> WORK TO COMPLETE:
Down to the last line, reproduce the data that follows, but skip the pictures.

-----

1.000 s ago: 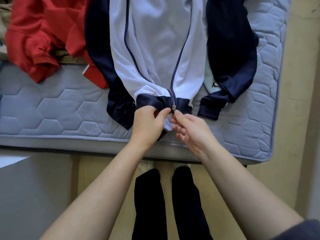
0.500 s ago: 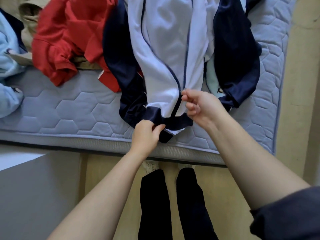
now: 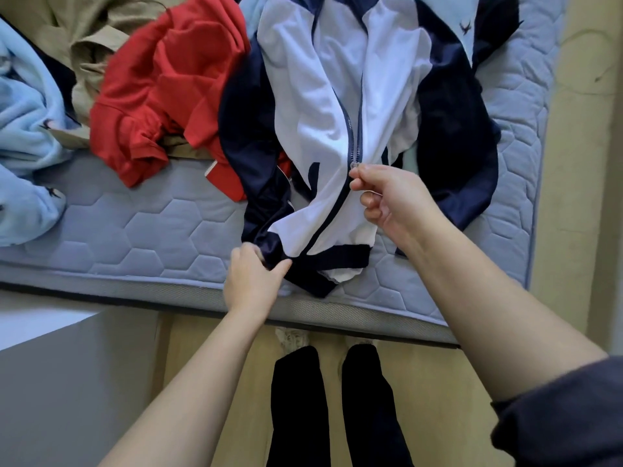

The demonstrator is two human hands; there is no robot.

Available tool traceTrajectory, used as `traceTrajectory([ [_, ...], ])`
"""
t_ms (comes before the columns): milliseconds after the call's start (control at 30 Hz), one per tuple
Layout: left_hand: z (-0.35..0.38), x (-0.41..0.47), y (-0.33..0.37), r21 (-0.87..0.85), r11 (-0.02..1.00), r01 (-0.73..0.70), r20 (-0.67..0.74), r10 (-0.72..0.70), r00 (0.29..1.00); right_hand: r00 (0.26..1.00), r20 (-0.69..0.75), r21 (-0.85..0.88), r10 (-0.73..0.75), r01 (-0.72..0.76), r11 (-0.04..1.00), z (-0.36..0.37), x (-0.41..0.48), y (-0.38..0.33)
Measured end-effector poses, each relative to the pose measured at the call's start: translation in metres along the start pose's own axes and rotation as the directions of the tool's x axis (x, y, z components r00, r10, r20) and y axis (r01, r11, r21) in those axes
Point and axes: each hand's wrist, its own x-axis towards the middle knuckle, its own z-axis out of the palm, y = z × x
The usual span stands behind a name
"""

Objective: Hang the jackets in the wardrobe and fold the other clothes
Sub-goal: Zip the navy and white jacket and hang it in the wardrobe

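A white and navy zip jacket (image 3: 313, 106) lies front-up on the mattress (image 3: 161, 230), hem toward me. My left hand (image 3: 253, 281) grips the navy hem band at the bottom of the zip. My right hand (image 3: 387, 197) pinches the zip pull (image 3: 354, 165), which sits about a third of the way up the front. Below the pull the zip is closed; above it the two sides are parted. To the left lie a crumpled red garment (image 3: 168, 89), a beige garment (image 3: 91, 32) and a light blue fleece (image 3: 27, 123).
The mattress edge runs across in front of me, and its right edge meets a cream wall (image 3: 590, 163). A grey-white surface (image 3: 50, 365) stands at the lower left. My dark-trousered legs (image 3: 330, 409) stand on the yellowish floor below.
My right hand has drawn the zip pull up from the hem, closing the lower part of the jacket. My left hand has stayed gripping the hem. The camera has tilted toward the clothes pile.
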Motion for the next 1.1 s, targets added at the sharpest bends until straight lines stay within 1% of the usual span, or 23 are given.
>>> traceTrajectory([
  [33,-0.005,0.000,0.011,-0.050,0.997,-0.065,-0.071,0.061,0.996,1.000,0.002,-0.006,0.000,0.000,1.000,0.001,0.001,0.000],
  [67,-0.008,0.000,0.024,-0.108,0.979,-0.173,-0.127,0.159,0.979,1.000,0.007,-0.018,0.001,-0.001,1.000,0.001,0.002,0.000],
  [100,-0.009,0.003,0.038,-0.137,0.946,-0.296,-0.144,0.276,0.950,1.000,0.016,-0.036,0.000,0.000,0.999,0.002,0.002,0.001],
  [167,-0.007,0.009,0.069,-0.145,0.871,-0.470,-0.087,0.462,0.883,1.000,0.031,-0.066,0.004,-0.002,0.998,0.002,0.004,0.001],
  [233,-0.005,0.015,0.092,-0.137,0.825,-0.549,-0.093,0.541,0.836,1.000,0.025,-0.063,0.017,-0.015,0.998,0.002,0.005,-0.002],
  [300,0.000,0.022,0.101,-0.117,0.822,-0.558,-0.160,0.539,0.827,1.000,0.000,-0.029,0.028,-0.028,0.999,0.001,0.007,-0.012],
  [367,0.005,0.027,0.095,-0.078,0.852,-0.517,-0.143,0.504,0.852,0.999,-0.031,0.013,0.030,-0.030,0.999,0.001,0.011,-0.024],
  [433,0.010,0.029,0.079,0.034,0.884,-0.466,-0.076,0.467,0.881,0.998,-0.050,0.041,0.023,-0.020,0.999,0.004,0.015,-0.037],
  [500,0.012,0.035,0.061,0.128,0.922,-0.365,0.009,0.367,0.930,0.999,-0.042,0.043,0.011,-0.009,0.999,0.008,0.018,-0.046],
  [567,0.007,0.042,0.057,0.137,0.944,-0.300,0.061,0.295,0.954,1.000,-0.024,0.012,0.010,-0.009,1.000,0.012,0.020,-0.048],
  [600,0.002,0.045,0.063,0.107,0.947,-0.301,0.079,0.294,0.953,1.000,-0.016,-0.002,0.012,-0.012,1.000,0.014,0.020,-0.047],
  [633,-0.002,0.049,0.072,0.059,0.937,-0.345,0.069,0.340,0.938,1.000,-0.011,-0.009,0.015,-0.015,1.000,0.016,0.020,-0.047],
  [667,-0.006,0.051,0.084,-0.007,0.910,-0.415,0.043,0.415,0.909,1.000,-0.010,-0.010,0.021,-0.021,1.000,0.016,0.020,-0.046],
  [733,-0.013,0.053,0.111,-0.115,0.826,-0.553,-0.092,0.545,0.833,0.999,-0.017,0.001,0.031,-0.031,1.000,0.016,0.019,-0.046],
  [767,-0.016,0.053,0.120,-0.116,0.798,-0.592,-0.145,0.576,0.805,0.999,-0.023,0.009,0.029,-0.029,1.000,0.015,0.019,-0.047],
  [800,-0.017,0.053,0.125,-0.091,0.792,-0.604,-0.167,0.586,0.793,0.999,-0.030,0.017,0.021,-0.021,1.000,0.014,0.020,-0.047],
  [833,-0.015,0.054,0.125,-0.069,0.801,-0.595,-0.161,0.580,0.799,0.999,-0.035,0.022,0.011,-0.010,1.000,0.014,0.020,-0.049],
  [900,-0.009,0.056,0.114,-0.021,0.850,-0.527,-0.092,0.523,0.847,0.999,-0.037,0.016,-0.007,0.008,1.000,0.013,0.021,-0.052],
  [1000,0.005,0.055,0.083,0.085,0.915,-0.395,0.015,0.395,0.918,0.999,-0.020,0.008,-0.038,0.038,0.999,0.011,0.024,-0.056],
  [1100,0.012,0.053,0.060,0.161,0.933,-0.323,0.086,0.313,0.946,0.999,0.010,-0.005,-0.044,0.044,0.999,0.010,0.026,-0.053],
])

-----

> TASK OUTPUT:
1.000 s ago: 
0.500 s ago: 
now: 

The demonstrator is two human hands; there is no robot.

Available tool traceTrajectory, used as `traceTrajectory([ [_, ...], ])`
"""
t_ms (comes before the columns): milliseconds after the call's start (control at 30 Hz), one per tuple
Layout: left_hand: z (-0.35..0.38), x (-0.41..0.47), y (-0.33..0.37), r21 (-0.87..0.85), r11 (-0.02..1.00), r01 (-0.73..0.70), r20 (-0.67..0.74), r10 (-0.72..0.70), r00 (0.29..1.00); right_hand: r00 (0.26..1.00), r20 (-0.69..0.75), r21 (-0.85..0.88), r10 (-0.73..0.75), r01 (-0.72..0.76), r11 (-0.04..1.00), z (-0.36..0.37), x (-0.41..0.48), y (-0.38..0.33)
Measured end-effector poses, each relative to the pose measured at the call's start: translation in metres along the start pose's own axes and rotation as the directions of the tool's x axis (x, y, z components r00, r10, r20) and y axis (r01, r11, r21) in those axes
Point and axes: each hand's wrist, its own x-axis towards the middle knuckle, its own z-axis out of the palm, y = z × x
The usual span stands behind a name
"""

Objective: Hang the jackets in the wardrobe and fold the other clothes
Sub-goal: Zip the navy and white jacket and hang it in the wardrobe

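A white and navy zip jacket (image 3: 313, 106) lies front-up on the mattress (image 3: 161, 230), hem toward me. My left hand (image 3: 253, 281) grips the navy hem band at the bottom of the zip. My right hand (image 3: 387, 197) pinches the zip pull (image 3: 354, 165), which sits about a third of the way up the front. Below the pull the zip is closed; above it the two sides are parted. To the left lie a crumpled red garment (image 3: 168, 89), a beige garment (image 3: 91, 32) and a light blue fleece (image 3: 27, 123).
The mattress edge runs across in front of me, and its right edge meets a cream wall (image 3: 590, 163). A grey-white surface (image 3: 50, 365) stands at the lower left. My dark-trousered legs (image 3: 330, 409) stand on the yellowish floor below.
My right hand has drawn the zip pull up from the hem, closing the lower part of the jacket. My left hand has stayed gripping the hem. The camera has tilted toward the clothes pile.
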Motion for the next 1.1 s, targets added at the sharpest bends until straight lines stay within 1% of the usual span, or 23 are given.
>>> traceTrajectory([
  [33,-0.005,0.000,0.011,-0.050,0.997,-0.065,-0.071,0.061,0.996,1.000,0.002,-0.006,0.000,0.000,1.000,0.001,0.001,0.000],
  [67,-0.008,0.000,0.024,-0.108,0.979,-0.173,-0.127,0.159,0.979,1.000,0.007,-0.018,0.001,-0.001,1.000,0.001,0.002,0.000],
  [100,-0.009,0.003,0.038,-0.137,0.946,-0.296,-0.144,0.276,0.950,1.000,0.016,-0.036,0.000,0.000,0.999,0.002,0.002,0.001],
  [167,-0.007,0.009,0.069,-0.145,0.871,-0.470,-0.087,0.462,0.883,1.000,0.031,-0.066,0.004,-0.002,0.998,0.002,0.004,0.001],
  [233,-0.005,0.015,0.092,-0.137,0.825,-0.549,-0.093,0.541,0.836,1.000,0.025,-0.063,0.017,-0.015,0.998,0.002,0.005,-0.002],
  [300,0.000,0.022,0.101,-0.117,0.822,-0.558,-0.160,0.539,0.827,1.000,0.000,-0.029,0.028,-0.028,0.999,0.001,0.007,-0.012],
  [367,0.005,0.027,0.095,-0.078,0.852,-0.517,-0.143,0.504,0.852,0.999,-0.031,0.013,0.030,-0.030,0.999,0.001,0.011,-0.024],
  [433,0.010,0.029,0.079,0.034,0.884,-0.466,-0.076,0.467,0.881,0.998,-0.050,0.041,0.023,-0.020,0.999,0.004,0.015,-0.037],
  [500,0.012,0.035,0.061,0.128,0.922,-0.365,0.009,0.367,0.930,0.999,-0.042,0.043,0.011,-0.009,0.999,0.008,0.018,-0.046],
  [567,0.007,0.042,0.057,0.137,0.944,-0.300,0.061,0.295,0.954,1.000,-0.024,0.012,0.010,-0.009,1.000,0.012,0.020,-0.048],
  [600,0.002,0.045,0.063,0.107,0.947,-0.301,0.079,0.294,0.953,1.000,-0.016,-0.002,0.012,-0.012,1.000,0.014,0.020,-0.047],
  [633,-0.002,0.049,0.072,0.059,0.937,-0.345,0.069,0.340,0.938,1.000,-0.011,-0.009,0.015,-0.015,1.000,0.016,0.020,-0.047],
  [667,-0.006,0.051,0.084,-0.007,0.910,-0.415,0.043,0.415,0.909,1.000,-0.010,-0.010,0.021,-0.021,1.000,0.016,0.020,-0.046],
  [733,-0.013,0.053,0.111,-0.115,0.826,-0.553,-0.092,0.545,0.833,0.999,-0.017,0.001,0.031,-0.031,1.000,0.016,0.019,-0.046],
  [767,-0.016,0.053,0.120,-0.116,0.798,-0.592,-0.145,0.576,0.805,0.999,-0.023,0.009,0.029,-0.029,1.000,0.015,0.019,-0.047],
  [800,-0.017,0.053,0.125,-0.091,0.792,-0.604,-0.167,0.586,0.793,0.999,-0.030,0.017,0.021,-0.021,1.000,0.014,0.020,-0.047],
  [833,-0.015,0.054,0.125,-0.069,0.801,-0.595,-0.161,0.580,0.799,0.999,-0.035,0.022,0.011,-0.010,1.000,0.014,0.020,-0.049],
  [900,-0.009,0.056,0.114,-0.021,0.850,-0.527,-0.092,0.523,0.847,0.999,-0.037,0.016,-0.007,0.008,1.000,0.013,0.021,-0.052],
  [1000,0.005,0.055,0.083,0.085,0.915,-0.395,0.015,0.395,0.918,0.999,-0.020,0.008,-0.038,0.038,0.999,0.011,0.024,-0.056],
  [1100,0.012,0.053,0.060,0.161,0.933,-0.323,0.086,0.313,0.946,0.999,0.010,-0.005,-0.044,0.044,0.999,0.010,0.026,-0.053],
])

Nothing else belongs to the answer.